Undies
I met her during a most unglamorous time in my life. Our boys were both 3 and our girls were 1. Our first conversation happened in the narrow, diaper bag-laden preschool hallway. It was September; the first week of the new school year.
I flagged her down because her son's underwear had gotten sent home in M1's preschool backpack sometime in the spring of the last school year. Better late than never, the definitely now too-small undies were returned to their rightful owner. She was funny and sweet and we laughed about the mix-up.
A few weeks later, I saw her at the gym. It was the blissful once-a-week day when both kids were in school for a few hours. I hopped on the treadmill next to her. At this point, we barely knew each other.
"You're a runner, right?"
"Yeah, but I can't run right now. I just had surgery."
Maybe it comes from being an only child or maybe I'm just naturally reserved, but I didn't tend share the inner details of my life with many people. I couldn't believe I had just blurted out something so personal. The cardio room got very hot.
Then my dear Undie Mamma friend looked over at me. "I'm walking too," she said. "I just had a miscarriage."
As we walked, she told me the still-raw story of a very wanted third pregnancy and her joy over the news. A family of 5! Then she and her husband went to the 12-week scan...the one where the baby finally looks like a baby.
Except...there was just a portrait in profile on the ultrasound. A still image.
"I had never seen my him cry before that," she confessed, sharing how hard her husband took the news.
My House is a Disaster
The first time I went to her house, our boys had been playing outside after preschool. Everyone else had left; moms of older ones rushed to catch the afternoon elementary school bus, and others left for dinner prep. ("Imagine," we marveled, "Our kids riding the bus someday!")

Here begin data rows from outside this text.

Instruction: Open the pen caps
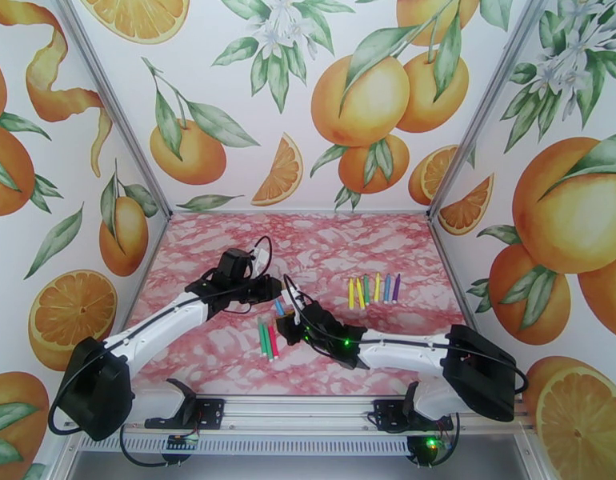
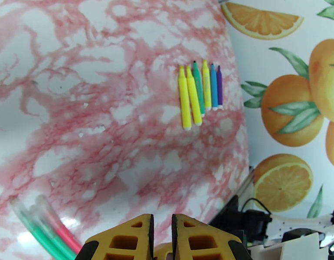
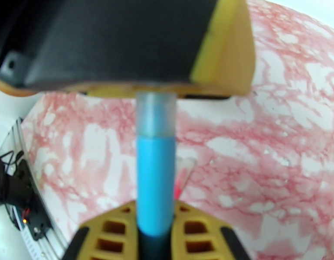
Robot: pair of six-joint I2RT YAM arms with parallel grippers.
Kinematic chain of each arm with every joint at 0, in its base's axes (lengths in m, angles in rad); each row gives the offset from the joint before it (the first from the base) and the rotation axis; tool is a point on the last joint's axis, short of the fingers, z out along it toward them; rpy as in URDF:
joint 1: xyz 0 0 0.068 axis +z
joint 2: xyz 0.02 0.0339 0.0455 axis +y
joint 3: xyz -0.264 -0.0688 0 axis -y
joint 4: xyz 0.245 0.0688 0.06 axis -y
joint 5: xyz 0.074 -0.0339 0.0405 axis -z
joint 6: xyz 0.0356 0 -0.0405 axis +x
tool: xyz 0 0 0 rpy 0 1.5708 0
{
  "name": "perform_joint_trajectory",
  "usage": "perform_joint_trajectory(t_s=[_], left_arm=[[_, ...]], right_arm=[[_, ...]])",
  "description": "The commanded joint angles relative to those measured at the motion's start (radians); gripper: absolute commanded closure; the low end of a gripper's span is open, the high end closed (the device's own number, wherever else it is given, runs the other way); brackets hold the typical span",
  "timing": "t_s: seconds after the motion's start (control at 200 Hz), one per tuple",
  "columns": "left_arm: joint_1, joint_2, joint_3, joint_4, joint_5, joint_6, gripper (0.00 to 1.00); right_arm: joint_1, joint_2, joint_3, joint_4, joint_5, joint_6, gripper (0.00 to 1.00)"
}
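Blue pen (image 3: 155,178) is off the worktop (image 1: 220,366), mid-scene, spanning the two arms.
- Right end effector (image 3: 155,215): fingers pinched on the blue barrel.
- Left end effector (image 2: 162,226): fingers pressed almost together. The pen's far end, a pale see-through cap (image 3: 156,113), runs up into it, still seated on the barrel.
- The barrel is plain bright blue. The cap is frosted and about the same width as the barrel.

Other pens lie flat on the pink-marbled worktop.
- Row of six (image 2: 199,94), right of centre and farther back, side by side and touching. Left to right they are yellow, yellow, green, yellow, blue, purple.
- Three more (image 1: 267,339), two green and one red, lie nearer, just left of the right end effector and close together.
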Motion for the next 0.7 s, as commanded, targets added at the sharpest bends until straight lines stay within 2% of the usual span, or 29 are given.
perform_joint_trajectory(t_s=[0.0,0.535,0.696], left_arm=[[0.082,0.016,0.056,0.084,-0.162,-0.002,1.0],[0.112,0.038,0.091,0.096,-0.157,-0.036,1.0],[0.114,0.054,0.115,0.043,-0.16,0.004,1.0]], right_arm=[[0.038,-0.022,-0.051,-0.06,-0.028,-0.035,1.0],[0.038,-0.045,-0.117,-0.028,-0.016,-0.042,1.0],[0.038,-0.071,-0.14,-0.023,0.005,-0.036,1.0]])
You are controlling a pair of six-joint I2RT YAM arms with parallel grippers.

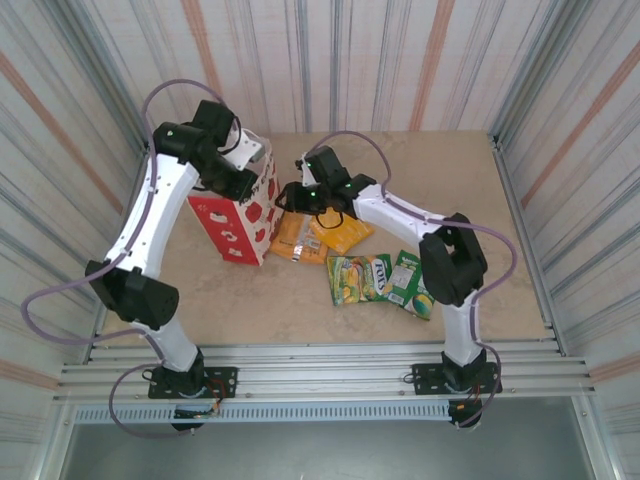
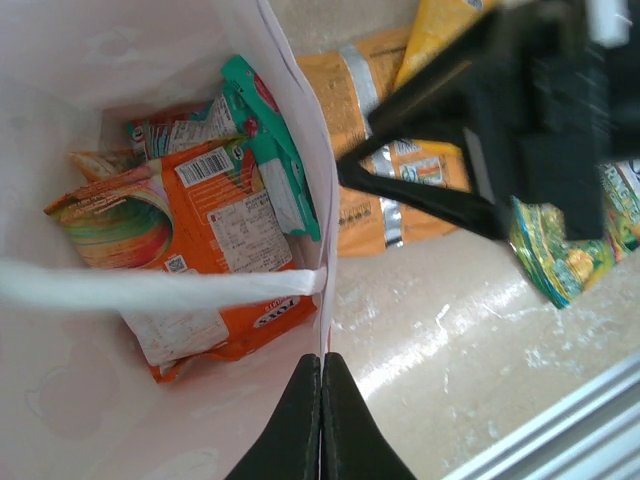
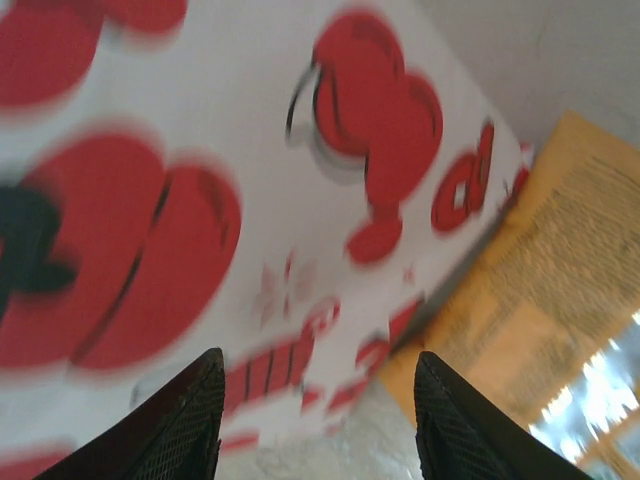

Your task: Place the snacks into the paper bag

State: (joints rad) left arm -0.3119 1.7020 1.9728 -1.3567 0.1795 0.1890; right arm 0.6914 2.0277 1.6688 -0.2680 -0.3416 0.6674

I can't remember how it happened. Maybe a baby got fussy, maybe it got darkish, or coldish, or rainy. "Why don't y'all just come over to my house. It'll just be easier."
She texted me her address. Then another text..."Oh, shoot. My house is such a disaster. Please don't judge. Just come over and ignore the mess."
I'm used to people telling me their house is a mess. It's almost a knee-jerk, apologetic response whenever anyone steps into a new place. As expected as a handshake or a hug: "Please excuse the mess." It typically means that the pillows aren't lined up, or there are a few dishes in the sink or (gasp!) a shoe in the hallway. Maybe a piece of mail on the hallway table.
This house, though...it was a royal freaking mess.
It was 4:00 and the bacon was still in the frying pan from the morning. On the counter sat half bowls of now lifesaver-sized cheerios, saturated with milk. A Roomba, still boxed in the corner, served as a base for an impressive mound of laundry. ("My mom gave it to me for my birthday a few months ago. It's probably a hint.") There were kids' art projects on her desk, overflowing boxes for charity in the foyer...kitchen...hallway.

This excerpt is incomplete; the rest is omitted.